In this case the landlord sought to evict his Section 8 tenant for non-payment of rent, destruction to the premises, and allowing other families to occupy the unit and basement of the property. Prior to filing the eviction suit the landlord served the tenant with a “cease and desist” notice which detailed the tenant’s various lease defaults and informed the the tenant that the property manager had secured the basement to ensure that no one entered it. The notice went on to state: “please be informed that this is our final request for you to adhere to our simple requests which will result in a better quality of life for your family and neighbors. If you do not comply we will be forced to exhaust our legal rights to remove you from the unit.”

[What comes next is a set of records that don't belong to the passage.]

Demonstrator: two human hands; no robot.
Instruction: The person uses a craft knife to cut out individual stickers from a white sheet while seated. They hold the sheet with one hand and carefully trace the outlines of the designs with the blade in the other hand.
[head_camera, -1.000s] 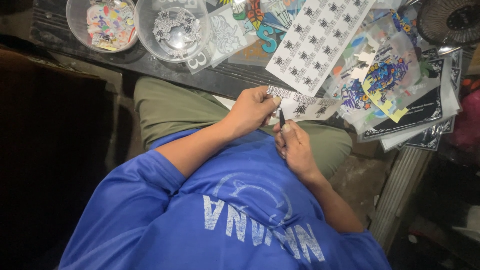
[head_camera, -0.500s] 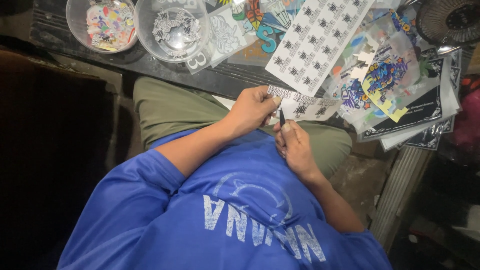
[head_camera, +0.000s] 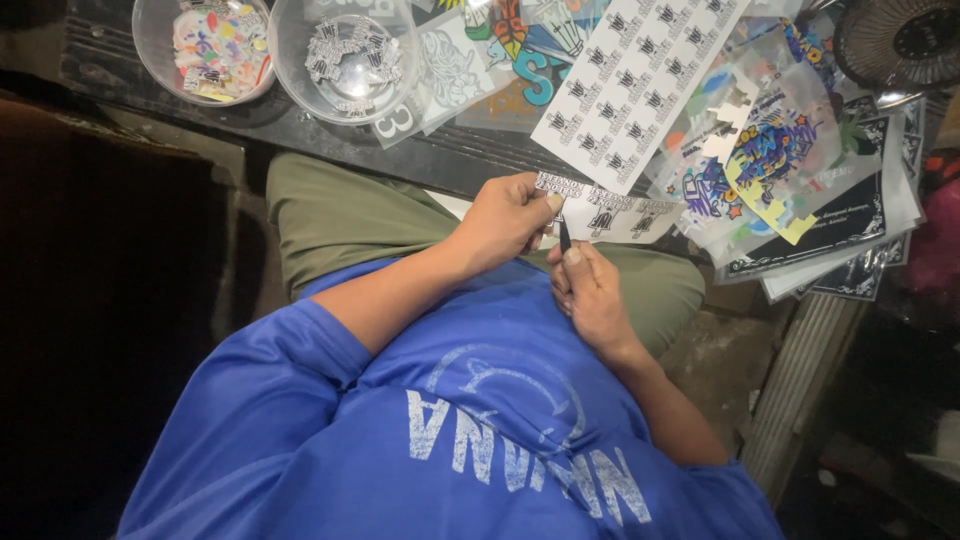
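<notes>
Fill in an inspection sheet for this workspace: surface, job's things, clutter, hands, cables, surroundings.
Surface: dark table, crowded with sheets.
Job's things: sticker strip; thin dark tool.
Clutter: white sticker sheet, colourful sheets, two clear bowls of cut pieces.
Hands: left hand pinches the strip; right hand grips the tool against it.
Cables: nothing seen.
Surroundings: fan grille, dim floor.

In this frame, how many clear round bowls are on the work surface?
2. One clear bowl of colourful cut-outs sits at the far left; a second bowl of black-and-white cut-outs sits beside it on its right. Others could lie outside the frame.
</notes>
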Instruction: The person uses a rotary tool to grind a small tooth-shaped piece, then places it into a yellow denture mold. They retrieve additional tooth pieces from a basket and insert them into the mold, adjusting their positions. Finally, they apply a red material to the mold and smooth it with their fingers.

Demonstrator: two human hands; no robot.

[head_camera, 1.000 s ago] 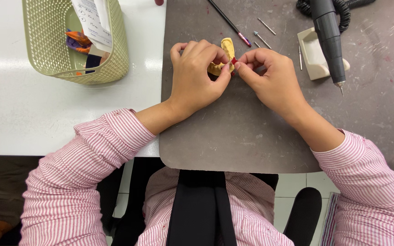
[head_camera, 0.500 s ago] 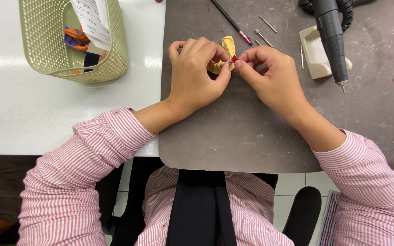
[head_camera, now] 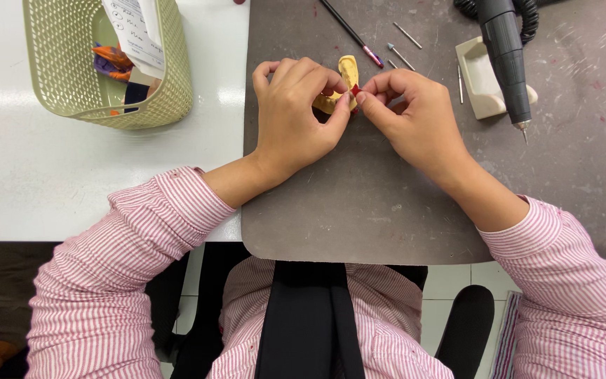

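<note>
Your green basket [head_camera: 170, 91] held papers and orange scraps. Your left hand [head_camera: 292, 116] gripped a yellow cast [head_camera: 347, 70] over the grey mat [head_camera: 359, 203]; your right hand [head_camera: 415, 119] pinched a small red piece [head_camera: 355, 90] against it.

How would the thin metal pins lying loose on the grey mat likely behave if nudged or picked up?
The thin metal pins look round and slender, so they would probably roll on the flat grey mat. They seem stiff and light, and likely awkward to pinch.
</note>
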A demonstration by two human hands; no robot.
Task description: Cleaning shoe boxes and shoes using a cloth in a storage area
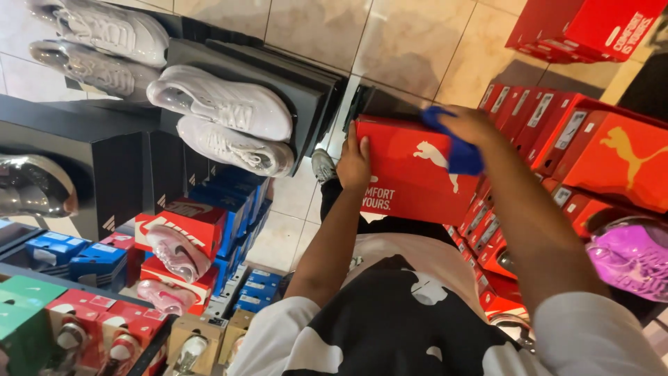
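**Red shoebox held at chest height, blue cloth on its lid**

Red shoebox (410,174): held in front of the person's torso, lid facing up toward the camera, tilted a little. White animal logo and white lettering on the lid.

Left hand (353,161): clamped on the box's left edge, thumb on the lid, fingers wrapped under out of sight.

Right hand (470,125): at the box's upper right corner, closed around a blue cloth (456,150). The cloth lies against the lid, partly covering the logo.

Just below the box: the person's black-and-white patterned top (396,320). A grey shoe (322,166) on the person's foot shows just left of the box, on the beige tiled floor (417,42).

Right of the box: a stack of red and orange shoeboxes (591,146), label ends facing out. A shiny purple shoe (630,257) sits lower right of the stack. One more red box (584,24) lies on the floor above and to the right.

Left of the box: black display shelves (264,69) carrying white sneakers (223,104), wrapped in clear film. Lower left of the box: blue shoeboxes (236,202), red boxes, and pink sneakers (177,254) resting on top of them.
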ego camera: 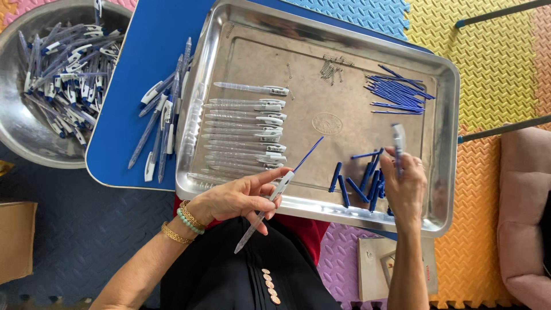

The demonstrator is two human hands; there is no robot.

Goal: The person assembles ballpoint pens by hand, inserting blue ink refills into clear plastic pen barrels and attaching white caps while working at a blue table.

The tenant failed to appear on the trial date and the court entered judgment in possession in the landlord’s favor. Thereafter, the landlord obtained a writ of possession – the document required to physically evict a tenant in New Jersey. About a month after the judgment was entered the tenant’s Legal Aid counsel filed an emergent application to vacate the judgment, dismiss the underlying Complaint, and quash the warrant of removal. Among other arguments, the tenant claimed that the landlord did not comply with the notice provisions applicable to Section 8 housing tenants due to his failure to serve the cease and desist notice upon the Public Housing Authority as required under federal law, specifically 24 C.F.R. § 982.310(e)(2)(ii).
Section 8 of the Housing Act of 1937 (42 U.S.C. § 1437f), often called Section 8, authorizes the payment of rental housing assistance to private landlords on behalf of low-income households in the United States. The U.S. Department of Housing and Urban Development manages the Section 8 programs. A landlord who leases property to a Section 8 tenant must comply with the U.S. Department of Housing and Urban Development (“HUD”) lease addendum which requires the landlord to serve the Public Housing Authority with an eviction notice at the same time the landlord notifies the tenant.
Because the landlord in this case failed to serve the Public Housing Authority with the eviction notice, the Court granted the tenant’s application by vacating the judgment and dismissing the landlord’s Complaint. Citing prior precedents where New Jersey courts dismissed similar landlord claims for failure to comply with federal notice provisions applicable to subsidized tenants, Housing Authority of the City of Newark v. Raindrop, 287 N.J. Super. 222 (App. Div. 1996), and Riverview Towers Associates v. Jones, 358 N.J. Super. 85, 87 (App. Div. 2003), the trial court concluded that the defective notice deprived the court of subject matter jurisdiction to grant the landlord any relief. Accordingly, the court ruled in favor of the tenant and dismissed the Complaint without prejudice.
Because the dismissal is without prejudice, however, if the tenant’s defaults persist the landlord could serve a new eviction notice on both the tenant and the Public Housing Authority and re-file a new lawsuit. In any event, the tenant won a temporary reprieve from eviction.